C'est pourtant ce qui s'est produit dans la soirée du 14 décembre, à la suite d'une erreur de vote d'un sénateur centriste. Le groupe CRC-SPG (groupe communiste républicain citoyen et des sénateurs du parti de gauche) a présenté un amendement visant à supprimer l'article unique validant le projet de loi sur le redécoupage électoral. L'amendement a été adopté, contre toutes attentes, par 167 voix contre 156, grâce aux voix des centristes. Explication avancée par le président du groupe Union centriste, Nicolas About : le sénateur du groupe centriste chargé de déposer les bulletins dans l'urne "a pensé que l'on votait sur l'article, et non sur l'amendement, et a voté pour au lieu de voter contre".
Le texte avait déjà été adopté par l'Assemblée nationale le 20 octobre. Le vote du Sénat ne devait être que la validation d'un unique article transposant l'ordonnance sur le redécoupage électoral. L'adoption de l'amendement CRC-SPG a redonné toute sa dimension polémique à la discussion.

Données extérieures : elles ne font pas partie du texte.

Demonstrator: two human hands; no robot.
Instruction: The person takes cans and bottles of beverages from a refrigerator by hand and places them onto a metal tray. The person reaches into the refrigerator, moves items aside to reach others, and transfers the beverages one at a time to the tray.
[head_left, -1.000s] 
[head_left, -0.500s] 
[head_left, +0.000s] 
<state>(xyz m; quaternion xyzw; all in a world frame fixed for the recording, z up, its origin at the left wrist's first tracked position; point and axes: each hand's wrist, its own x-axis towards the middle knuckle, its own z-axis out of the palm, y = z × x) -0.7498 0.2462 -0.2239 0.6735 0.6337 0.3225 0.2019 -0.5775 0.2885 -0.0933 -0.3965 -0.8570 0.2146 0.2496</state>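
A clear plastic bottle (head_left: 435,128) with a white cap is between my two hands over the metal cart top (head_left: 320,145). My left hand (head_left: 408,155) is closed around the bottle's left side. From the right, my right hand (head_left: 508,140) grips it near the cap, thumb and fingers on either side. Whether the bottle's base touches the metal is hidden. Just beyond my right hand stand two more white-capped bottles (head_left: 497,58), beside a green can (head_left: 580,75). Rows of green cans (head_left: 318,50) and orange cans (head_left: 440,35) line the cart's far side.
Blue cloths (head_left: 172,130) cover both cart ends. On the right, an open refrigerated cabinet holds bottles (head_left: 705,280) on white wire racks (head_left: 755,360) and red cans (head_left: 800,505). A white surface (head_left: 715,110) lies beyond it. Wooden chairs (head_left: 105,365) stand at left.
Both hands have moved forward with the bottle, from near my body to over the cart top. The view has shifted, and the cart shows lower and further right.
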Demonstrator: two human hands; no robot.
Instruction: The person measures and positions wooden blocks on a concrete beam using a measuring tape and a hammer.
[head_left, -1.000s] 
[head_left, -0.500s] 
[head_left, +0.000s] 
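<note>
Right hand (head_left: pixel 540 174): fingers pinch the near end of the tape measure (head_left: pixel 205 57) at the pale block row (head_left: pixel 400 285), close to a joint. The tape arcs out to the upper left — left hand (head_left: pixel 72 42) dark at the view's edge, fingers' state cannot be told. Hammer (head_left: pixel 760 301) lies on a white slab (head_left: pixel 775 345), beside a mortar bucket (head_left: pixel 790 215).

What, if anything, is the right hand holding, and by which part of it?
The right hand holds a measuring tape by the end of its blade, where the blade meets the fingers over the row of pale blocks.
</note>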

Interruptions de séance, fureur chez les sénateurs UMP : Catherine Tasca qui présidait la séance a tenté de ramener la "sérénité" dans l'Assemblée, sans grand succès.
De son côté, le secrétaire d'Etat aux collectivités territoriales, Alain Marleix, a réclamé une seconde délibération, en vain : Catherine Tasca n'a pas souhaité revenir sur le vote. "Je prends mes responsabilités", a-t-elle expliqué, "et considère que l'adoption de l'amendement n°24 de suppression, mis aux voix par scrutin public à la demande du groupe UMP, a, de fait, abouti au rejet de l'ensemble du texte". Une décision qui a provoqué la colère sur les bancs de l'UMP et des centristes. Nicolas About a dénoncé une "tricherie organisée" et un "coup de force", pendant que Gérard Longuet pointait du doigt un "abus de pouvoir".
Catherine Tasca a tenté de relativiser l'impact du vote : "Le texte va poursuivre sa vie à l'Assemblée nationale, point n'est donc besoin de faire de cet épisode un drame." Pour que le texte soit validé, il devra recommencer à nouveau son parcours législatif et passer devant les parlementaires de l'Assemblée nationale, et du Sénat.